Image d'illustration. LidlLidl / PR-ADN
Plusieurs magasins Monoprix à travers la France s’apprêtent à fermer leurs portes ou à changer d’enseigne pour devenir des Lidl, selon des annonces récentes du groupe Casino. Cette évolution concerne principalement des implantations en centre-ville.
Tl;dr
- Cession de trois magasins Monoprix à Lidl.
- Six fermetures, mais « aucune suppression d’emploi » annoncée.
- Inquiétude syndicale sur les conditions de travail chez Lidl.
Monoprix se réorganise : cessions, fermetures et un climat social tendu
L’enseigne Monoprix, propriété du groupe Casino, amorce une transformation majeure de son réseau hexagonal. Cette nouvelle étape, présentée mardi aux représentants du personnel, inclut notamment la cession de trois magasins à l’allemand Lidl, tandis que six autres points de vente s’apprêtent à baisser définitivement le rideau. Un contexte qui ravive les tensions syndicales.
Lidl s’implante, d’autres enseignes récupèrent des sites
Au cœur de ce plan, trois magasins franciliens — situés à Chatou, Argenteuil et Le Pecq — devraient passer sous pavillon Lidl. La chaîne allemande, déjà sixième distributeur en France, a confirmé être en « discussion exclusive » avec Casino, évoquant une « finalisation de l’opération » avant la fin du premier semestre. Ce mouvement vient renforcer sa présence urbaine, poursuivant ainsi la stratégie engagée après la reprise remarquée de 19 supermarchés à Auchan en 2025. Parallèlement, un point de vente lyonnais sera vendu à l’espagnol Primaprix, et onze autres magasins Monop passeront en franchise.
Aucune suppression d’emploi, mais des inquiétudes persistantes
La direction assure qu’il n’y aura « aucune suppression d’emploi », bien que près de 200 salariés soient concernés par ce remaniement.

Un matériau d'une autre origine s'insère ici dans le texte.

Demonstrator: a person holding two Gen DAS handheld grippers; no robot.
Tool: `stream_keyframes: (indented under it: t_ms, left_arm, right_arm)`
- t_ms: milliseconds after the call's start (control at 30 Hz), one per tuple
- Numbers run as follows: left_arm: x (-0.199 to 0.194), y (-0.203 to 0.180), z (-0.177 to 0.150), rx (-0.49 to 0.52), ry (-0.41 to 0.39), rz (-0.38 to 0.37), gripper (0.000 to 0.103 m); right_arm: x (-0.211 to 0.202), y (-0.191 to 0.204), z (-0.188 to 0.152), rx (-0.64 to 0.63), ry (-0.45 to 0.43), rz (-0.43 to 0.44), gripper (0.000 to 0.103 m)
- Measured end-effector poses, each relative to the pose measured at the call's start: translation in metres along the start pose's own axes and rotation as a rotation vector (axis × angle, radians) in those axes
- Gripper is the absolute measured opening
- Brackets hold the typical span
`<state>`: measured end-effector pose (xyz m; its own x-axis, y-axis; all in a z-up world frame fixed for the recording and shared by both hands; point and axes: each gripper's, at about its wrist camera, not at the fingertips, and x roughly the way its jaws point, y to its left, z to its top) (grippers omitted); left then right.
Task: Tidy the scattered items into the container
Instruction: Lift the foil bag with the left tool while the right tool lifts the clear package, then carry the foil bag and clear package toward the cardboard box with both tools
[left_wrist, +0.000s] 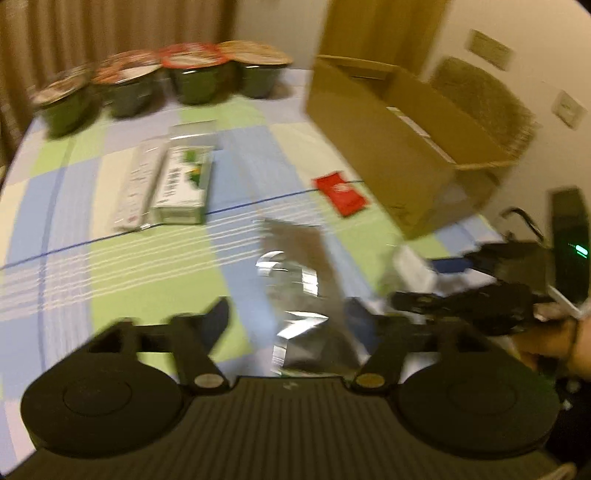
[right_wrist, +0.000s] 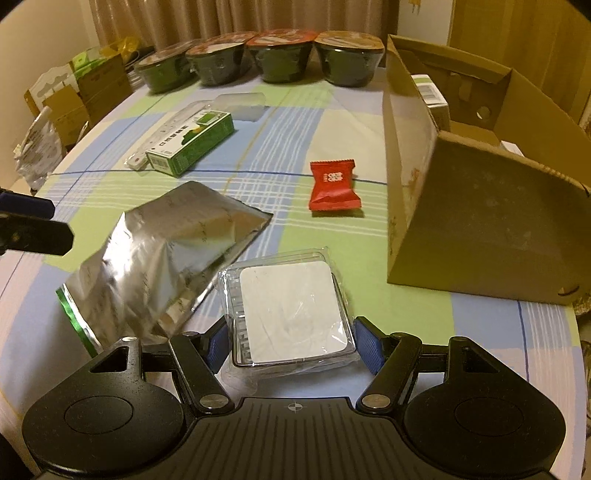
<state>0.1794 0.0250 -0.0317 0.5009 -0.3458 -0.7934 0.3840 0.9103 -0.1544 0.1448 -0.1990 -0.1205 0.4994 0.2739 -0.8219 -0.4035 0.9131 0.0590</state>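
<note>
The right claw (right_wrist: 290, 341) is spread wide around the clear plastic pack with a white square (right_wrist: 291, 315) on the counter (right_wrist: 332, 122). The left claw (left_wrist: 291, 325) is spread over the shiny silver bag (left_wrist: 299, 291). The brown cardboard box (right_wrist: 480, 206) stands nearby.

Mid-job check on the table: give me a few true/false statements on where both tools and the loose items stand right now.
1. The right tool straddles the clear plastic case, fingers open. True.
2. The red packet is inside the cardboard box. False: it lies on the tablecloth beside the box.
3. The left tool is open around the silver foil pouch. True.
4. The green box stands upright. False: it lies flat.
5. Four lidded bowls line the far edge. True.
</note>
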Motion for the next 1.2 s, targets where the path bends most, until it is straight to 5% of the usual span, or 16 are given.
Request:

Les collaborateurs affectés par les fermetures — touchant notamment des sites majeurs comme La Défense, Nantes ou Vitry-sur-Seine — se verront proposer un repositionnement dans d’autres établissements de l’enseigne. Du côté de Lidl, l’engagement est clair : « 100 % des effectifs conservés dans les magasins repris ».
Néanmoins, cette annonce ne dissipe pas les inquiétudes au sein des équipes. À la CGT Monoprix, on dénonce une « réorganisation brutale », redoutant surtout un changement soudain d’environnement pour ceux appelés à rejoindre le discounter allemand : « Surtout pour les personnes qui vont passer du jour au lendemain chez Lidl, où les conditions de travail ne sont pas les mêmes », glisse une représentante syndicale.
Dynamique sectorielle et perspectives incertaines
Si ces décisions sont présentées par la direction comme le fruit d’« analyses menées magasin par magasin » et d’une adaptation stratégique dans le cadre du plan de transformation lancé depuis le passage sous contrôle du milliardaire tchèque Daniel Kretinsky début 2024, elles illustrent surtout une recomposition rapide du secteur. Entre cessions à des concurrents étrangers et inquiétudes internes persistantes, l’avenir du réseau urbain reste plus que jamais sous surveillance.